Now we move on to New Zealand's election Aug. 15. While Washington was happy with the outcome in Australia, there are many more frowns about the New Zealand prospect. Prime Minister David Lange's Labour Party is ahead, which has plunged US-New Zealand relations into a prickly period.

Although they are quick to underline their differences from the Australians, New Zealanders are also an easygoing lot, generally fond of Americans and admiring of US technology and pop culture. Although isolated from the rest of the world, they made their commitment in World Wars I and II, and Vietnam, and paid for it with the lives of young New Zealanders. Till recently, New Zealand has been a reliable member of ANZUS, the mutual defense treaty between the US, Australia, and New Zealand.

But when Mr. Lange's Labour Party trounced the opposing National Party in 1984 and Lange took power, things changed. Lange proclaimed support for the alliance but took his party and country down a sharply antinuclear path. That soon provoked a confrontation with the US, whose naval vessels had routinely visited New Zealand.

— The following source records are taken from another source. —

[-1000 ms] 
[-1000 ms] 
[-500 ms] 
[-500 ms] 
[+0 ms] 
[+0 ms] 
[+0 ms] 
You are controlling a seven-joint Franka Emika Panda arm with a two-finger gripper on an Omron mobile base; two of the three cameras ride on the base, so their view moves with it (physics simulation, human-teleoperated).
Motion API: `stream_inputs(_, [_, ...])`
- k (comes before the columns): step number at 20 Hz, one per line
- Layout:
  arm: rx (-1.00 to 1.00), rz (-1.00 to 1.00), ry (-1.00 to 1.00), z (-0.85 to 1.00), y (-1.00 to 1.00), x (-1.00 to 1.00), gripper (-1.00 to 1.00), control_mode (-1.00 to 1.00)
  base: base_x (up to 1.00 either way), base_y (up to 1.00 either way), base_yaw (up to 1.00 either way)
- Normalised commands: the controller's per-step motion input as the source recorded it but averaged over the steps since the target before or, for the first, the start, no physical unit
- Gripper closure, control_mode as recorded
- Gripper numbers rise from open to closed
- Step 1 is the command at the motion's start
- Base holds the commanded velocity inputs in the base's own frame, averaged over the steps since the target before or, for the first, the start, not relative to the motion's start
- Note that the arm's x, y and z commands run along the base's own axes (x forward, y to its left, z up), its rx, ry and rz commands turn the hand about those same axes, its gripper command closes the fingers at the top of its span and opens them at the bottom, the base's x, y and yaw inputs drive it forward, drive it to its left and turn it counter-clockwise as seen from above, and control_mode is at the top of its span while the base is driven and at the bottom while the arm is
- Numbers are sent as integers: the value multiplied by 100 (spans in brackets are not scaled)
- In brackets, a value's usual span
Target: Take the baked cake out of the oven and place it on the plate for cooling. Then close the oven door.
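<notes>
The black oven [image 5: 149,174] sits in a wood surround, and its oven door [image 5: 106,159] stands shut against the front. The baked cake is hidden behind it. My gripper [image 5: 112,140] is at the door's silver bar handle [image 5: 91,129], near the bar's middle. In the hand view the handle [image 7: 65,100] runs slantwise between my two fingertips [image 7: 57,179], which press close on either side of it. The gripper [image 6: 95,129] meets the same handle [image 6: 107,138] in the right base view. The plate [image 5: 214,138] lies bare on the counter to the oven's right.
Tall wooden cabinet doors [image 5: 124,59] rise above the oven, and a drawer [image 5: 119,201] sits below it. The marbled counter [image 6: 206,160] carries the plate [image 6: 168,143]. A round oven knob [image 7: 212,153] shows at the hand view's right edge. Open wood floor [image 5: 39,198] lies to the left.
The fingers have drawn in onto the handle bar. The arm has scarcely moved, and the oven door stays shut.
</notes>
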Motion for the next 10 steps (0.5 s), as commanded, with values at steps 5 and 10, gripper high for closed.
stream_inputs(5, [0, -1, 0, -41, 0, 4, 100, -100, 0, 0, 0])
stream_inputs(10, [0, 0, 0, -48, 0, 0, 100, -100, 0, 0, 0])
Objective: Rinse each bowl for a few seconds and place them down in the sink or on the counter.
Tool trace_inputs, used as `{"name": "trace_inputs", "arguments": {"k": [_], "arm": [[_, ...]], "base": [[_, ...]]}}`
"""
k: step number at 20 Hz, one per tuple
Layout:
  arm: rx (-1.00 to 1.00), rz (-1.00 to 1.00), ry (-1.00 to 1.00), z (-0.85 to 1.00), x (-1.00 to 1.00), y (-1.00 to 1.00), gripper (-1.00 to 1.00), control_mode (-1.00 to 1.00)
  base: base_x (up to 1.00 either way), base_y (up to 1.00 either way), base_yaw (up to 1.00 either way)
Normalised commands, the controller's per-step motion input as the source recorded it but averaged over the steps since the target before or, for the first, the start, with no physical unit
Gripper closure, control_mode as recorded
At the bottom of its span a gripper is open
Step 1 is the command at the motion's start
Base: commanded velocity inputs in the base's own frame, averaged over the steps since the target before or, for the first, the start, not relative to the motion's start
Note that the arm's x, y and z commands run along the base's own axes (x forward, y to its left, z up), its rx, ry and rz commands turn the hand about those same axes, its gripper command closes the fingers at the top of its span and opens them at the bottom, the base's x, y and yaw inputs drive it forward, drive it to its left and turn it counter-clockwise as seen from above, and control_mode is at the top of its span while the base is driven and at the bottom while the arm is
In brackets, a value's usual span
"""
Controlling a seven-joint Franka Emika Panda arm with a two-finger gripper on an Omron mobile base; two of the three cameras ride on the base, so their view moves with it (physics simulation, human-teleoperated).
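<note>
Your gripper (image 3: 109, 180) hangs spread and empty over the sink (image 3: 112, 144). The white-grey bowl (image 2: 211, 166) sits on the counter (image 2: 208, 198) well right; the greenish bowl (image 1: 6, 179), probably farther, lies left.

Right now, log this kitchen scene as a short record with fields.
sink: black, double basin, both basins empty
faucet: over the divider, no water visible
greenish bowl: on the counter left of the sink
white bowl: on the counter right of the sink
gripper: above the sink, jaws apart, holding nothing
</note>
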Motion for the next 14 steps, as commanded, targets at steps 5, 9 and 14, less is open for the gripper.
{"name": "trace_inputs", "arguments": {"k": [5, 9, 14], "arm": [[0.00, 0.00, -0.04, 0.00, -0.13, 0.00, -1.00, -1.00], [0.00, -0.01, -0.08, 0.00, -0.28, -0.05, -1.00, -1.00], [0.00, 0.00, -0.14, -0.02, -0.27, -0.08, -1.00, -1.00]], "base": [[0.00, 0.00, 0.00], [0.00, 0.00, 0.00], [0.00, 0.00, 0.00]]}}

Lange sent signals to the US that he wanted time to work out the problem of visits by US ships that might be nuclear-powered or carrying nuclear weapons. The US could have sent ships to New Zealand that were not nuclear-powered. Lange wanted to go further, demanding assurances that the ships did not carry nuclear weapons. As a matter of course, the US refuses to declare which of its ships are carrying nuclear weapons. The reason is obvious: You do not declare to your principal enemy, the Soviet Union, which of your ships are nuclear armed.

Lange persisted; the US felt aggrieved. Thus ANZUS was weakened by New Zealand's virtual withdrawal from its activities. The US is being careful to declare that New Zealand is still a friend; it just isn't being treated like an ally.

New Zealand has since voted its antinuclear stance into a law - which would probably be reversed if there were to be a change of government.

Publicly, the US is not meddling in New Zealand politics. But if Lange's party is reelected, there is unlikely to be the same warm reaction in Washington as there was to Hawke's reelection.

In Washington's view, the Pacific is no longer the tranquil backwater it once might have been. Lange's view that New Zealand can remain aloof from the nuclear world is considered naive.

There has been upheaval in Fiji. The Libyans are stirring up trouble in various Pacific island nations. But most ominous of all is the growing Soviet interest in the Pacific.

Soviet naval power has been projected into the Pacific in a major way in recent years. This has been facilitated by Soviet access to Cam Ranh Bay, the US-developed naval base that fell into communist hands with the fall of South Vietnam.

In a speech in Vladivostok last year, Mikhail Gorbachev stressed the importance of the Far East to the USSR and the Soviets since then have exhibited substantial evidence of their interest.

It is against this background that Washington feels easier about the outcome in Australia and awaits pensively the outcome in New Zealand.

John Hughes will resume his column on July 29.